§ **What to do**:
Only lines containing "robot" belong in the answer, each copied from the entries below.

Data records:
======

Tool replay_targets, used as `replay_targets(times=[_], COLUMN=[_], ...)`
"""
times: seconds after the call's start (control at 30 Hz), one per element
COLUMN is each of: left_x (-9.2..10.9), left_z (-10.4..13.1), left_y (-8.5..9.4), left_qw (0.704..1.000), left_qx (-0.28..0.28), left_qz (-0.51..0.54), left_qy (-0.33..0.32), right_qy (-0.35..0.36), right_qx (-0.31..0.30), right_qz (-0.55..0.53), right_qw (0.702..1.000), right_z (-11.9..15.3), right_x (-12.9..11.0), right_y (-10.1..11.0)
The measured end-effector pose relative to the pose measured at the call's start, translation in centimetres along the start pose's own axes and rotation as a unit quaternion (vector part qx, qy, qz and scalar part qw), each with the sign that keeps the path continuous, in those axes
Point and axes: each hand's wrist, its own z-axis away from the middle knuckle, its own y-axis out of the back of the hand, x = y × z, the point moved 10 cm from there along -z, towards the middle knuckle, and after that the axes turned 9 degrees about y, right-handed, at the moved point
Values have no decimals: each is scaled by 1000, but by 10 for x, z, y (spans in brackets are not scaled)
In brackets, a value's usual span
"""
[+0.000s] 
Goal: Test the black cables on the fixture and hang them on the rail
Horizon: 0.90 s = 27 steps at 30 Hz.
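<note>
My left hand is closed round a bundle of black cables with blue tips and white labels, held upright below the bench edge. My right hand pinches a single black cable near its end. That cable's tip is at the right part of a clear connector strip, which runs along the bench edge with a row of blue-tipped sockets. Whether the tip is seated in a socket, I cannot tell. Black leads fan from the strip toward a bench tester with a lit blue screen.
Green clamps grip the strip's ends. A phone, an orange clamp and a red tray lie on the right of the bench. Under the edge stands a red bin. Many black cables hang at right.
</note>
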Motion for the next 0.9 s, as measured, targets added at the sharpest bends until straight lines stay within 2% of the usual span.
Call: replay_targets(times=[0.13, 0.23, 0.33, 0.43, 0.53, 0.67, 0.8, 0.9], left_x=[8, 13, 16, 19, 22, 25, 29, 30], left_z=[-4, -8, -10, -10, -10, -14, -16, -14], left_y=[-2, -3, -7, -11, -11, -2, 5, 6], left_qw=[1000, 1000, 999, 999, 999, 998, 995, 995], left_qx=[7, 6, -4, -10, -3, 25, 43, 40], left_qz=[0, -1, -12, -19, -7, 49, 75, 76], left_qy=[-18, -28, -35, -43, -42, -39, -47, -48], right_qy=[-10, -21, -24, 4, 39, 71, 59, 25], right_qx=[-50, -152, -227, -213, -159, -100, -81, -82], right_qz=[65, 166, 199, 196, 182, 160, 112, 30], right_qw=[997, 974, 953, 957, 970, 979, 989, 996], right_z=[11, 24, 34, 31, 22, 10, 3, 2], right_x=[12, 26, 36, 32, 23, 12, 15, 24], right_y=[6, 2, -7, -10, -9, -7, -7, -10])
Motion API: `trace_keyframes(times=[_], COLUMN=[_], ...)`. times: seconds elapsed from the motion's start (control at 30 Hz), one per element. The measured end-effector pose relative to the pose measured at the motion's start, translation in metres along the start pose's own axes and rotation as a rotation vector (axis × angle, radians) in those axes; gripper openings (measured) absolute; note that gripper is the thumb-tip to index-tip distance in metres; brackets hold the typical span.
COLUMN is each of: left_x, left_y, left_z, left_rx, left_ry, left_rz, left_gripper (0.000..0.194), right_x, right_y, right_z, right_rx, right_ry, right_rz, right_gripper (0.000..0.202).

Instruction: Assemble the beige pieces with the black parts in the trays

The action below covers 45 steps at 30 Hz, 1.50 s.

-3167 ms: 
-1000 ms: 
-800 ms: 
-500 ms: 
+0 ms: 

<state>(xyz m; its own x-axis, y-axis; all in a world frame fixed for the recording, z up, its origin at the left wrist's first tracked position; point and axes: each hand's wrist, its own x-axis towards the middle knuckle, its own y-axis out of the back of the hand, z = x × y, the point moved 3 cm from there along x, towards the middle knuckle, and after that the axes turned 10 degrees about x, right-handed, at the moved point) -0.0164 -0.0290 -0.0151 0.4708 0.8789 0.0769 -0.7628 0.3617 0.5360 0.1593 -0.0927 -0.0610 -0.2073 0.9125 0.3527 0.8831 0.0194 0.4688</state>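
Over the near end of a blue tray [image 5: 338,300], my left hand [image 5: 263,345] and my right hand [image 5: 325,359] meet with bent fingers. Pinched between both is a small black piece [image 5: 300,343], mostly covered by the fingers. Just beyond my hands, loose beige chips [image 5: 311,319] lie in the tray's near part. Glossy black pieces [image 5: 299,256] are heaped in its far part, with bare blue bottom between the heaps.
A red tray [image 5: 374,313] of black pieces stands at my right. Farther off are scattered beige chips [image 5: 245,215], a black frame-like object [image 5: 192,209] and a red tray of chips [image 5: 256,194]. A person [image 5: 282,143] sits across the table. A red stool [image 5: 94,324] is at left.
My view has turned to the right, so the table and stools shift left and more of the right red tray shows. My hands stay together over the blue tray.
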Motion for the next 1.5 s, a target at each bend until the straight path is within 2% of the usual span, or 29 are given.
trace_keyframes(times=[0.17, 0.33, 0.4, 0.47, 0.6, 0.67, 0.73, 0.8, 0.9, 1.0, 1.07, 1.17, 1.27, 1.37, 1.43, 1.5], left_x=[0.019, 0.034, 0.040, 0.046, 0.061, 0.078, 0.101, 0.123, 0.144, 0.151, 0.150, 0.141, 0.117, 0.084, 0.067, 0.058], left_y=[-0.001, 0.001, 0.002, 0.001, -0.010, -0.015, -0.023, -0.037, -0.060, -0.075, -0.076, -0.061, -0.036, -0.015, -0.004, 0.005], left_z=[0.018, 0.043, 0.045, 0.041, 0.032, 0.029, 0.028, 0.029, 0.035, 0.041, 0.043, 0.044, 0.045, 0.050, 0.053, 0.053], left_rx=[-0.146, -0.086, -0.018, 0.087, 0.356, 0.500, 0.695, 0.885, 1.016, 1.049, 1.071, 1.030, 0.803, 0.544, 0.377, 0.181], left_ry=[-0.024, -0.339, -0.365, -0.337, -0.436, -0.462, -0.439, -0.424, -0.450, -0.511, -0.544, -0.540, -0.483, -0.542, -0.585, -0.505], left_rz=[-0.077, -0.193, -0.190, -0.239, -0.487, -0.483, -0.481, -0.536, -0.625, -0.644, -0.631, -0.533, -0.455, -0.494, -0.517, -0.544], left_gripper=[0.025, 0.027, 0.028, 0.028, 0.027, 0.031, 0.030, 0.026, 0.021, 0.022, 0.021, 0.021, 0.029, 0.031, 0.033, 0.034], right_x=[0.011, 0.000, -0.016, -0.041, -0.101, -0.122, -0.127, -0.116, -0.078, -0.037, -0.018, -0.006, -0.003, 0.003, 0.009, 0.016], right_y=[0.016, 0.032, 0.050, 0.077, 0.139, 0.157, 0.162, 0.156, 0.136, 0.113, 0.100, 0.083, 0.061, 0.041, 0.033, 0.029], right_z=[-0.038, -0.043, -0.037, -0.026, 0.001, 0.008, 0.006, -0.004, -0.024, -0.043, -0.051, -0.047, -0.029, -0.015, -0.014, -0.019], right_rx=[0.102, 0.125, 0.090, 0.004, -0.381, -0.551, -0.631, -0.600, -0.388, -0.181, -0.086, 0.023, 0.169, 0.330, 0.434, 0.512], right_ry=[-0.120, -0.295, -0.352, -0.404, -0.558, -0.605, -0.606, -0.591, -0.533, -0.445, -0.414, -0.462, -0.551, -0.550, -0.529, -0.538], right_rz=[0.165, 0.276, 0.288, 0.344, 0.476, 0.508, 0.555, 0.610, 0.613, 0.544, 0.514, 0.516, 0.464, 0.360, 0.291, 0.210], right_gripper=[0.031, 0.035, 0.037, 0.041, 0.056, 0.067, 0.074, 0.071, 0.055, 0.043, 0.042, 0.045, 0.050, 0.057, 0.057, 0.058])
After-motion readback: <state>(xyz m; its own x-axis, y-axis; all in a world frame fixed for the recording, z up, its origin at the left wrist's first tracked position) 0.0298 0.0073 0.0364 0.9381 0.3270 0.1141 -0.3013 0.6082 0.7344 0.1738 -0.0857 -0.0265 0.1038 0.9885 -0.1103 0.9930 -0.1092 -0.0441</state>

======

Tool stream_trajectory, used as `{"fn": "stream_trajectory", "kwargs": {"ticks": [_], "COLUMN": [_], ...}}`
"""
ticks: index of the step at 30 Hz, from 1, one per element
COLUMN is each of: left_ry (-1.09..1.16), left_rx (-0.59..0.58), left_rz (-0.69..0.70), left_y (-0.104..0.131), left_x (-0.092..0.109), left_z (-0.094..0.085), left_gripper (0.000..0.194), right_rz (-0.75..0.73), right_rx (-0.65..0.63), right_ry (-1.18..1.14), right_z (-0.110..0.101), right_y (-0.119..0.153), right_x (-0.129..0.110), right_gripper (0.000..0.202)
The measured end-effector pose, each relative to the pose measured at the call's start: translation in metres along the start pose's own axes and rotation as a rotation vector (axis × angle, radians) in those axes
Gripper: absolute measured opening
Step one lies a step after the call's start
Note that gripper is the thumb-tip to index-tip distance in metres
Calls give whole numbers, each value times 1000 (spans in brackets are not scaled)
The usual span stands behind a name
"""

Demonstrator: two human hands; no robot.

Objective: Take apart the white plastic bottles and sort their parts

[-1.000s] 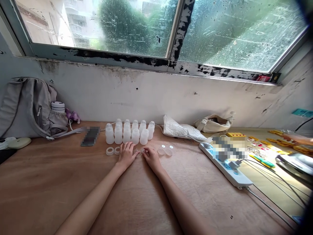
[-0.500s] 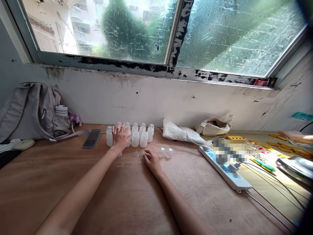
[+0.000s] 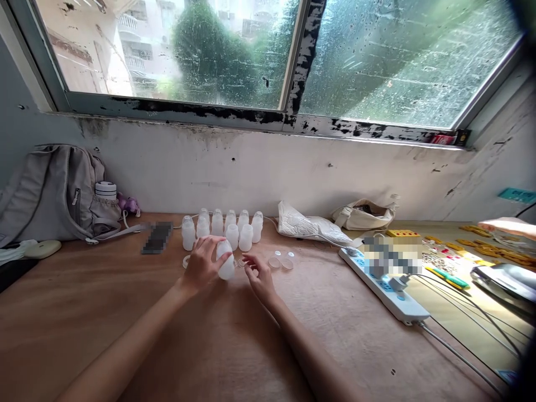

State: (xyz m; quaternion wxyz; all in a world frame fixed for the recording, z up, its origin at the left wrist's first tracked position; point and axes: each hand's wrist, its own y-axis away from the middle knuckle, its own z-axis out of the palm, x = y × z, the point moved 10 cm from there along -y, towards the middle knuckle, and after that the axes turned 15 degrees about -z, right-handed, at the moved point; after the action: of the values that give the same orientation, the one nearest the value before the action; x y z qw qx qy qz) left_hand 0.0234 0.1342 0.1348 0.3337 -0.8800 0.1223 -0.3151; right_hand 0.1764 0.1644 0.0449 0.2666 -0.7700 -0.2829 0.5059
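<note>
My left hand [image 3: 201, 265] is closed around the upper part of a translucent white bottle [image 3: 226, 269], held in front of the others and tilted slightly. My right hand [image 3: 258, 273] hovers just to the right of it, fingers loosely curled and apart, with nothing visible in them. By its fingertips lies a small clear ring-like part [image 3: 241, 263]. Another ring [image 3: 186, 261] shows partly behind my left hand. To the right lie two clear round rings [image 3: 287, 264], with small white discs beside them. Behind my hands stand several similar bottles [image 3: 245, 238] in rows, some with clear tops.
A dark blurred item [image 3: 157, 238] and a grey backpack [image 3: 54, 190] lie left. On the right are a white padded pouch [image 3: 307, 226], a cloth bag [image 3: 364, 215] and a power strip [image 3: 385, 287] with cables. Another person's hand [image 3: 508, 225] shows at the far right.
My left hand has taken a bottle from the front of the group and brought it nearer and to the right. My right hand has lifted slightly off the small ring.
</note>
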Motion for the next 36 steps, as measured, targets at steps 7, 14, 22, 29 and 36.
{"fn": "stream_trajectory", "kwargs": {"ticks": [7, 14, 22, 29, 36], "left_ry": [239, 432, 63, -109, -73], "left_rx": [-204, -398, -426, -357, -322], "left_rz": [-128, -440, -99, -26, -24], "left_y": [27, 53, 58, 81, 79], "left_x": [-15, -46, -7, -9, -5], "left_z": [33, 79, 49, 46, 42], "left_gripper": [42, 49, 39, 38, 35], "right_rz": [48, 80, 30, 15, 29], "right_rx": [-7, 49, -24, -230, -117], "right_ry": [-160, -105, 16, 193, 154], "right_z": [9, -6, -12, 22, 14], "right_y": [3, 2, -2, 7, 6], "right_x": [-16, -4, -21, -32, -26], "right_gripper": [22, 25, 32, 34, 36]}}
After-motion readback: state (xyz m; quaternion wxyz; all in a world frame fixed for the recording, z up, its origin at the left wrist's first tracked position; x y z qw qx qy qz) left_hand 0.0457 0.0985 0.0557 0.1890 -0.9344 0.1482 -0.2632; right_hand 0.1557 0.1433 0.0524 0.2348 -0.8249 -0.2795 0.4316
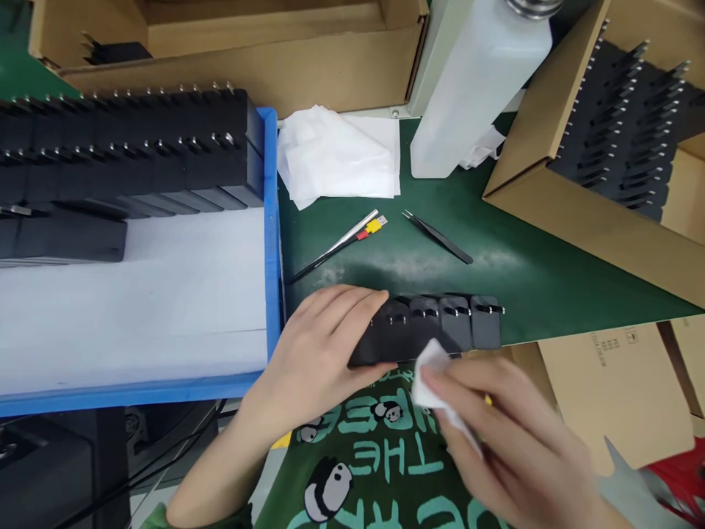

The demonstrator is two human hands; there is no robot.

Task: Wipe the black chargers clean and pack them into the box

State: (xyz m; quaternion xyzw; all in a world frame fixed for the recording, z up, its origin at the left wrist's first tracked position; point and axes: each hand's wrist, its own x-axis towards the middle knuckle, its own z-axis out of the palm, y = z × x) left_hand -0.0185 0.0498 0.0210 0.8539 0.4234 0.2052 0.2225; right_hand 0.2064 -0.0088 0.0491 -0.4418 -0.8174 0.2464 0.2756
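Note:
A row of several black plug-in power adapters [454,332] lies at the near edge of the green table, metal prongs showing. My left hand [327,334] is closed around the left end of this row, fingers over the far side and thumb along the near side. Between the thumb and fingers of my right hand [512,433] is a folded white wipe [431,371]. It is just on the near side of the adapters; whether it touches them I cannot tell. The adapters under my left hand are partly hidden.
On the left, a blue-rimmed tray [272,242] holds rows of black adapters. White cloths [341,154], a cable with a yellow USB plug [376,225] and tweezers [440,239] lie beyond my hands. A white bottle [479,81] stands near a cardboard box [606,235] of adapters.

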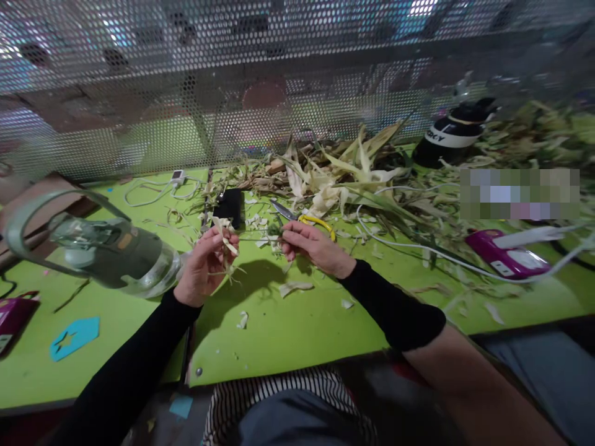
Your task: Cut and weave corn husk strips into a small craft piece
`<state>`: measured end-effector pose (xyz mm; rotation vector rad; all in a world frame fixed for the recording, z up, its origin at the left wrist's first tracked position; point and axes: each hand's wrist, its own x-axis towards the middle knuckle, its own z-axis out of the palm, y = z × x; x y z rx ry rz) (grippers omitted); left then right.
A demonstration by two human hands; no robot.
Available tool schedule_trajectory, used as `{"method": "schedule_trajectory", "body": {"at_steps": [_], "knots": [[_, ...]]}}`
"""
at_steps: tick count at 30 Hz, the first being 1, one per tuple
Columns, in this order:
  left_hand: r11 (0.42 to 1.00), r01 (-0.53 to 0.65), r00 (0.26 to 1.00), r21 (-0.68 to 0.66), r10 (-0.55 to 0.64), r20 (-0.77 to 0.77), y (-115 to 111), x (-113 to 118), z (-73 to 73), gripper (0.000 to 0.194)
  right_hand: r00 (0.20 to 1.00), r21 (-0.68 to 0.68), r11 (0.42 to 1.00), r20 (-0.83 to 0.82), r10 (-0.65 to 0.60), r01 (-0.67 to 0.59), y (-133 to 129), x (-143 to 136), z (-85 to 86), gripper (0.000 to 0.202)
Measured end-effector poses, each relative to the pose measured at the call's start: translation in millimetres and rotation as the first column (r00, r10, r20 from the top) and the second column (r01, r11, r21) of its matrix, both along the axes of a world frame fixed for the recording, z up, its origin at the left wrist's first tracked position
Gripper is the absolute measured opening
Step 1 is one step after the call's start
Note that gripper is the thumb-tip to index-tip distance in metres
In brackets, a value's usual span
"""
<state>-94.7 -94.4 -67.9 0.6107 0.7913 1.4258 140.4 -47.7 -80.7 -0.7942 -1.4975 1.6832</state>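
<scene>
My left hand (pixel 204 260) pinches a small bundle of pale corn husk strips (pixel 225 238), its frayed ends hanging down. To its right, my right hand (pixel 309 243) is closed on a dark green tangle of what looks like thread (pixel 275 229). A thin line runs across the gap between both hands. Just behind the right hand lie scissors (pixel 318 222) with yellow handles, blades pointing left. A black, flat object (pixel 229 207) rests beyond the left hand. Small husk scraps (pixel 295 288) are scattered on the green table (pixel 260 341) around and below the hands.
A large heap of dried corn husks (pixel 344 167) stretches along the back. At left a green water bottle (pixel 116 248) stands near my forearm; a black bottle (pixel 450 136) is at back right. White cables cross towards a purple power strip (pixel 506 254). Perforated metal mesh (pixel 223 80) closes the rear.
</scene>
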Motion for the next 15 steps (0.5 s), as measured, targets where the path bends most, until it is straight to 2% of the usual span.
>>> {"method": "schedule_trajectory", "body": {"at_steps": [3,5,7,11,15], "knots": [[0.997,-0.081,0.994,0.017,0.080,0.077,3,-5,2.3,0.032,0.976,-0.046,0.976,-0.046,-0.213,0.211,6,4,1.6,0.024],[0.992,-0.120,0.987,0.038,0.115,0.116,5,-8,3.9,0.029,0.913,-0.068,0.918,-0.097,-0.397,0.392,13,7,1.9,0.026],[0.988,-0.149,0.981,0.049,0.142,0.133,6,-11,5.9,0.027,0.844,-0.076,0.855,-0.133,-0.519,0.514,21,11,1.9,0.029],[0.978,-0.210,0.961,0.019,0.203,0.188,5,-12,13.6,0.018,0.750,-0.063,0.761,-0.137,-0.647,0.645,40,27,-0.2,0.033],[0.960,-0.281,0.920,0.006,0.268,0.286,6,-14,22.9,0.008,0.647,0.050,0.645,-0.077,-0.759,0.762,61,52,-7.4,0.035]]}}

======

§ **Solution to this task**:
Demonstrator: two human hands; no robot.
The demonstrator is two human hands; there is no robot.
A demonstration by two human hands; no robot.

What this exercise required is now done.